Provenance & Additional Information

  • Purchased by Richard Marchant 28th July 1966.
  • One is included by R. P. Marchant in a lecture given to the Oriental Ceramic Society of Hong Kong, 23rd November 1976 titled Some Interesting Pieces of Marked Ch’ing Porcelain, Bulletin of the Oriental Ceramic Society of Hong Kong, no. 3, 1977-1978, no. 40-43, pp. 53/4, where the author notes “the ruyi handle is in relief and very, very precise. Note the dotted technique on a blue wash ground. There is a ridge on either side of the centrally raised panels.
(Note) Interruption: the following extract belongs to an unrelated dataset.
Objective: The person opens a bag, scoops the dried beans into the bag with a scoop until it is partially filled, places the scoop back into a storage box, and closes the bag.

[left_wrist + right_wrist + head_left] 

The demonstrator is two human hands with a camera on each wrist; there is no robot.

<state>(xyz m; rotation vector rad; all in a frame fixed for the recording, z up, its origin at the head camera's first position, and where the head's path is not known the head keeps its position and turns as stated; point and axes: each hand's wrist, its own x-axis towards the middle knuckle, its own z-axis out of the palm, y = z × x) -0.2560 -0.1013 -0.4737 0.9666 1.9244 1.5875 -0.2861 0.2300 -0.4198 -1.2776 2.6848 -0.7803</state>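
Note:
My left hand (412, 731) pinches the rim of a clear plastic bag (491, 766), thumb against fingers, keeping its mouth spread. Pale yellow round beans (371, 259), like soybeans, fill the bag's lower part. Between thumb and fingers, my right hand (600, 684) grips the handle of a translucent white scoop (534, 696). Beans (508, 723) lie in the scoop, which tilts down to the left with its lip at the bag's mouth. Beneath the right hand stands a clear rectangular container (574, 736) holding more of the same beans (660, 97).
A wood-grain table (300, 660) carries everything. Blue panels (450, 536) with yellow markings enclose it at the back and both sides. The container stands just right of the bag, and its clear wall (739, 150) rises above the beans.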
In the Ming dynasty this dot effect was the result of an inability to control the blue, resulting in its clotting together to form dots, but on some Ch’ing pieces, the dot technique has been used for no other purpose than to reproduce this error effect in what might be called a negative manner, whereas on this piece one can see quite clearly that the dot technique is used in the design itself and on the handles as a positive Here we can see how although Ming prototypes were in the minds of the manufacturers of these pieces, they nonetheless innovated artistically”.
  • Qianlong mark and period moonflasks of this type are held in important museums and collections worldwide; one is in the National Palace Museum, Taipei, accession 003549N000000000; another in the Nanjing Museum is illustrated by Xu Huping in The Official Kiln Porcelain of the Chinese Qing Dynasty, Shanghai, 2003, no. 220; another is illustrated by Torataro Yoneyama in Qing Dynasty Porcelain from the Seikado Bunko Art Museum, Tokyo, 2006, no. 49, p. 58; another is illustrated by Yutaka Mino and James Robinson in Beauty and Tranquility: The Eli Lilly Collection of Chinese Art, Indianapolis, 1983, pl. 116.
  • A similar example from a French collection in Burgundy acquired before 1890 was included by Marchant in their exhibition of Chinese Ceramics Tang to Qing, 2014, no. 45, pp. 90/1.
  • Bats, fu, and peaches, shoutao, together form the rebus fushou shuangquan, “may you possess both blessings and longevity”, as bats are a symbol of blessings and peaches When combined with lingzhi, they form the rebus fuzhi xinling, “may your heart be filled with intelligence when blessings arrive”, because the fungus, lingzhi, is a pun on “intelligence”, ling. Each panel is illustrated with five peaches, as opposed to five bats. This could also be read as wu fu tao, a reference to five blessings, a Daoist concept of long life, wealth, health, virtue and a

natural passing without suffering.

Condition

Overall in excellent condition, without any chips,crcaks,or restoration.